DATA BELOW »
"""
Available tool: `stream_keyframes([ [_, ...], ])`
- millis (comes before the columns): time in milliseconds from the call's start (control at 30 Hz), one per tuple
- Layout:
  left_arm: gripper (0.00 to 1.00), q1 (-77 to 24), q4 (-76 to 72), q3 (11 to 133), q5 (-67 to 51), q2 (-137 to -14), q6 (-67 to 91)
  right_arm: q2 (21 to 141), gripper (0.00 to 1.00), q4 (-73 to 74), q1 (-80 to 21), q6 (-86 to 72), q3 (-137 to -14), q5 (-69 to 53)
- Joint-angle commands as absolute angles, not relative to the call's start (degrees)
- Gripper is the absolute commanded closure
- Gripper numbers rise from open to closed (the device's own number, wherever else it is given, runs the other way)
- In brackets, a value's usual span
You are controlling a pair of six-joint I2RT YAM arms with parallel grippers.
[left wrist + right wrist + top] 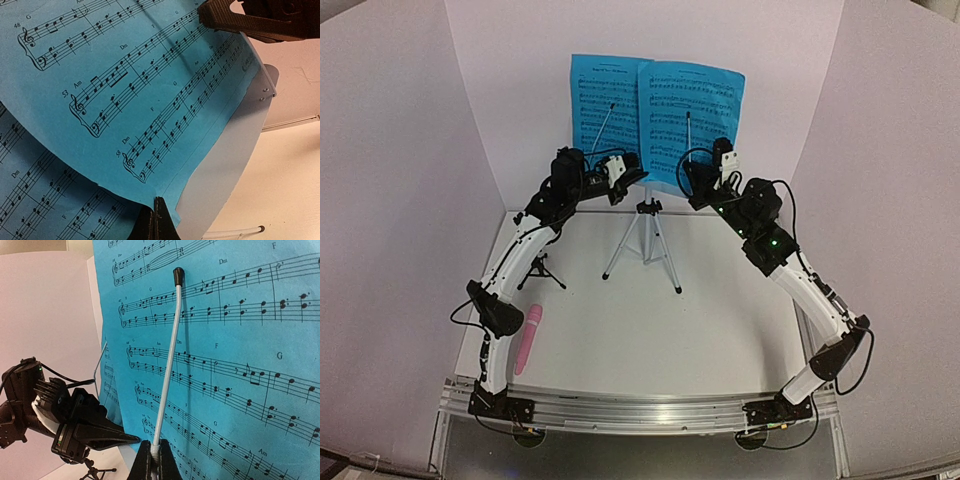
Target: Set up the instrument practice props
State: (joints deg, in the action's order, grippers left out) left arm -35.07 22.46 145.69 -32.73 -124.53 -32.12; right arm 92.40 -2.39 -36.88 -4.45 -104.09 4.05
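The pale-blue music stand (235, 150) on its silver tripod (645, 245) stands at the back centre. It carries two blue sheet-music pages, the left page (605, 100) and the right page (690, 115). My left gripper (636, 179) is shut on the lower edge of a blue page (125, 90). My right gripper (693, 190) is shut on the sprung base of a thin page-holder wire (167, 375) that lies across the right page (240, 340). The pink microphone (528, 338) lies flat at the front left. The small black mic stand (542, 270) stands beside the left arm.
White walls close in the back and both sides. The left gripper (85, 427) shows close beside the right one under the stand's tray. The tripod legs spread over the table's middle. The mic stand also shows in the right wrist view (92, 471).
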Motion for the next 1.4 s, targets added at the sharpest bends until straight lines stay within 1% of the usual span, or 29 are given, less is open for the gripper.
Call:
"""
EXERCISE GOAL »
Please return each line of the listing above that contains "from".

RESPONSE AREA »
- millis (comes before the columns): time in milliseconds from the call's start (control at 30 Hz), one per tuple
- Gripper numbers rise from open to closed (the device's own number, wherever else it is given, runs the other way)

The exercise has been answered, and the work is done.